▶ **WHAT TO WORK ON**
Only an exact copy of every record counts as an answer.

- Opening Delimiter -

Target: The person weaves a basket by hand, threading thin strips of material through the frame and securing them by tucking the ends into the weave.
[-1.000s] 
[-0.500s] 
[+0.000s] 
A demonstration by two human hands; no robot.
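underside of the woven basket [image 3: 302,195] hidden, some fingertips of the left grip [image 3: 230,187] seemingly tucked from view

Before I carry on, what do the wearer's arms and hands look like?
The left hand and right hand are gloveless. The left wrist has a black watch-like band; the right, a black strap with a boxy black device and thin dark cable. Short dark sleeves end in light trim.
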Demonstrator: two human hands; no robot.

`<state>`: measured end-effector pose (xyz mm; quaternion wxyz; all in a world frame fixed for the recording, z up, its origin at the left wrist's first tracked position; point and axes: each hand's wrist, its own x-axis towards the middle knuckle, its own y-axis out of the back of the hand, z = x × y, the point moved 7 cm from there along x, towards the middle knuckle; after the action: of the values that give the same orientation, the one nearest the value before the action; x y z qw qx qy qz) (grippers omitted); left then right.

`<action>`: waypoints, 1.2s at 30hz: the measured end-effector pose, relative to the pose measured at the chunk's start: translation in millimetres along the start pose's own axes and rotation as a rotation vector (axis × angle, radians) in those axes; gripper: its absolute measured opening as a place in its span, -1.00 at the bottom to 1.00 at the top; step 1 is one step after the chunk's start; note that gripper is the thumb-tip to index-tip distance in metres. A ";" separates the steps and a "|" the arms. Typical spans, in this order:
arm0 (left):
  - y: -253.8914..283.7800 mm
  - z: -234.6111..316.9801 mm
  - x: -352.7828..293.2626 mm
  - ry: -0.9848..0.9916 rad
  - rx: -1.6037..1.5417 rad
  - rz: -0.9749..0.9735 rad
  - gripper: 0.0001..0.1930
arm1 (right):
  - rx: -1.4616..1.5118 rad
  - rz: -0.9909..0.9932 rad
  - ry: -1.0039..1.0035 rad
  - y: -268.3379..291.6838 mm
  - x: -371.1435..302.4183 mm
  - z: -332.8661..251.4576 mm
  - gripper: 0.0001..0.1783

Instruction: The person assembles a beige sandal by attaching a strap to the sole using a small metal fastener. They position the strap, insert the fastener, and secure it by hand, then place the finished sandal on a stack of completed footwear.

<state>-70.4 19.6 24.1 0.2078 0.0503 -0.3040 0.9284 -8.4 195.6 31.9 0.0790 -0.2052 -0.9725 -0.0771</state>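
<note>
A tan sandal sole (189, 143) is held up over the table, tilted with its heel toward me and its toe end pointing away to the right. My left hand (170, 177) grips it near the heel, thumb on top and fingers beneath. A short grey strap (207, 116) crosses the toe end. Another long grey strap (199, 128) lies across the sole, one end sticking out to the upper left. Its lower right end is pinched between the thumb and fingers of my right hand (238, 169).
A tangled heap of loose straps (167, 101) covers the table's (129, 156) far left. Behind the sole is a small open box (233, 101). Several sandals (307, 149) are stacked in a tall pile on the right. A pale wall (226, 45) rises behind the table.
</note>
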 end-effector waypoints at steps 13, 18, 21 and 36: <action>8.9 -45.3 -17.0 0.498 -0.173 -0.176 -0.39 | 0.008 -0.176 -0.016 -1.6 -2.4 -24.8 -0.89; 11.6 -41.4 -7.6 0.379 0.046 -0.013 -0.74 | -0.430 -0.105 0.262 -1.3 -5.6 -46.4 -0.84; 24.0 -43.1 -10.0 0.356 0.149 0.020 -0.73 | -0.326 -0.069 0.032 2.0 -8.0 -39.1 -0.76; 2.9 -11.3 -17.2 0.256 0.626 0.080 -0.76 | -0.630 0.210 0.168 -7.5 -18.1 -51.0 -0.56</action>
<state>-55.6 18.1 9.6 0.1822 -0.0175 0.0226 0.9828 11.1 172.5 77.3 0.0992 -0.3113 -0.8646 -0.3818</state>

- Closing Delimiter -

▶ **ANSWER TO THIS EXERCISE**
Target: The person weaves a basket by hand, threading thin strips of material through the frame and securing them by tucking the ends into the weave.
[-1.000s] 
[-0.500s] 
[+0.000s] 
A demonstration by two human hands; no robot.
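underside of the woven basket [image 3: 302,195] hidden, some fingertips of the left grip [image 3: 230,187] seemingly tucked from view

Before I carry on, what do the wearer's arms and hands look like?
The left hand and right hand are gloveless. The left wrist has a black watch-like band; the right, a black strap with a boxy black device and thin dark cable. Short dark sleeves end in light trim.
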Demonstrator: two human hands; no robot.

`<state>`: measured end-effector pose (xyz mm; quaternion wxyz; all in a world frame fixed for the recording, z up, its origin at the left wrist's first tracked position; point and axes: each hand's wrist, its own x-axis towards the middle knuckle, its own y-axis out of the back of the hand, z = x × y, the point moved 7 cm from there along x, towards the middle knuckle; after the action: of the values that give the same orientation, the one nearest the value before the action; x y z qw qx qy qz) (grippers omitted); left then right.

`<action>`: waypoints, 1.2s at 30hz: the measured end-effector pose, relative to the pose measured at the chunk's start: translation in millimetres along the start pose's own axes and rotation as a rotation vector (axis × angle, radians) in those axes; gripper: its absolute measured opening as a place in its span, -1.00 at the bottom to 1.00 at the top; step 1 is one step after the chunk's start; note that gripper is the thumb-tip to index-tip distance in metres. A ";" separates the steps and a "|" the arms. Typical spans, in this order:
arm0 (left):
  - y: -253.8914..283.7800 mm
  - z: -234.6111..316.9801 mm
  - x: -352.7828..293.2626 mm
  - ry: -0.9848..0.9916 rad
  - rx: -1.6037..1.5417 rad
  - rz: -0.9749..0.9735 rad
  - gripper: 0.0001..0.1930
arm1 (right):
  - rx: -1.4616..1.5118 rad
  - rz: -0.9909..0.9932 rad
  - ry: -1.0039..1.0035 rad
  - y: -268.3379..291.6838 mm
  - x: -371.1435..302.4183 mm
  - z: -332.8661..251.4576 mm
  - gripper: 0.0001..0.1783

Instruction: The person assembles a beige sandal by attaching a strap to the sole using a small metal fastener. They position the strap, insert the fastener, and secure it by hand, then place the finished sandal on a stack of completed footwear.

<state>-70.4 19.6 24.1 0.2078 0.0503 -0.3040 0.9284 -8.4 195.6 31.9 0.0790 -0.2052 -0.9725 -0.0771</state>
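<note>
A tan sandal sole (189, 143) is held up over the table, tilted with its heel toward me and its toe end pointing away to the right. My left hand (170, 177) grips it near the heel, thumb on top and fingers beneath. A short grey strap (207, 116) crosses the toe end. Another long grey strap (199, 128) lies across the sole, one end sticking out to the upper left. Its lower right end is pinched between the thumb and fingers of my right hand (238, 169).
A tangled heap of loose straps (167, 101) covers the table's (129, 156) far left. Behind the sole is a small open box (233, 101). Several sandals (307, 149) are stacked in a tall pile on the right. A pale wall (226, 45) rises behind the table.
</note>
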 end-effector waypoints at steps 13, 18, 21 and 36: <action>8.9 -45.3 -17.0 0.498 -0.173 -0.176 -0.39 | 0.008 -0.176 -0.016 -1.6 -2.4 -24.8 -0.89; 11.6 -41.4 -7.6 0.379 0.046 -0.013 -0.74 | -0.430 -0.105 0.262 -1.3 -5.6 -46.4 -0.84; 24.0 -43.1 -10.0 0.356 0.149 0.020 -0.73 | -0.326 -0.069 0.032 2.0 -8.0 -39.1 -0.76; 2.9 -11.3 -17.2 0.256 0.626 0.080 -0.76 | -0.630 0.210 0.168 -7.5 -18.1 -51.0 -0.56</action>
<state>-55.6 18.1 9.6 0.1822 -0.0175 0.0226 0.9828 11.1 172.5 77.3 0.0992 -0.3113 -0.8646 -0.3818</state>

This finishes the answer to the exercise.